» **Required work**
How many lines of the data contain the string "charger"? Write the number and nothing more.

================

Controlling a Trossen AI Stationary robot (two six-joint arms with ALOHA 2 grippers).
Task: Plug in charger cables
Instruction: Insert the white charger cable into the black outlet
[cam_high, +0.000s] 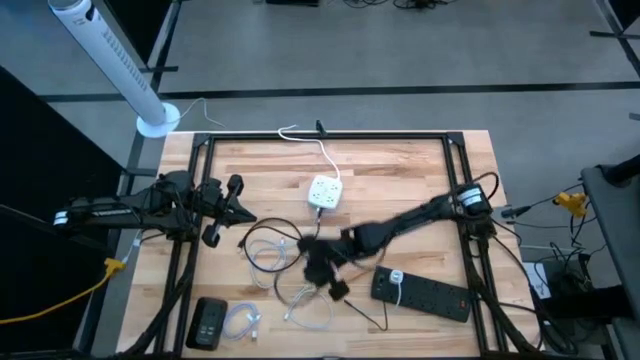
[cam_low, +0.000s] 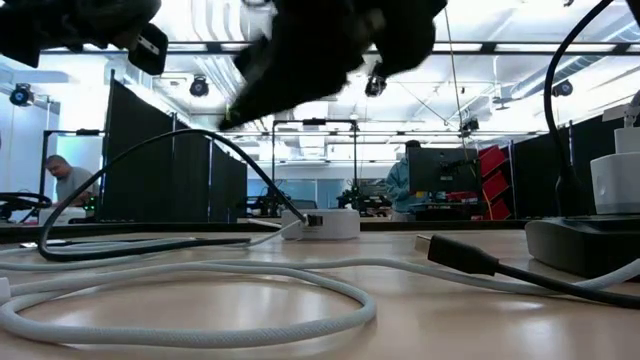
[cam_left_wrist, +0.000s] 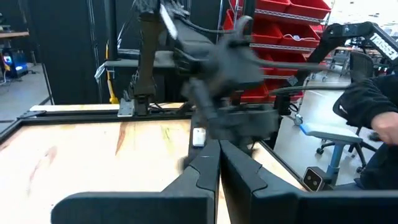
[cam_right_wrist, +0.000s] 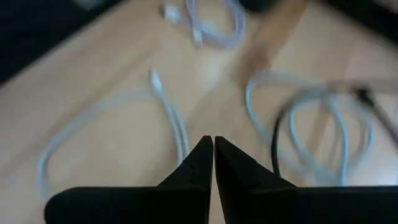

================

» **Response to this task**
2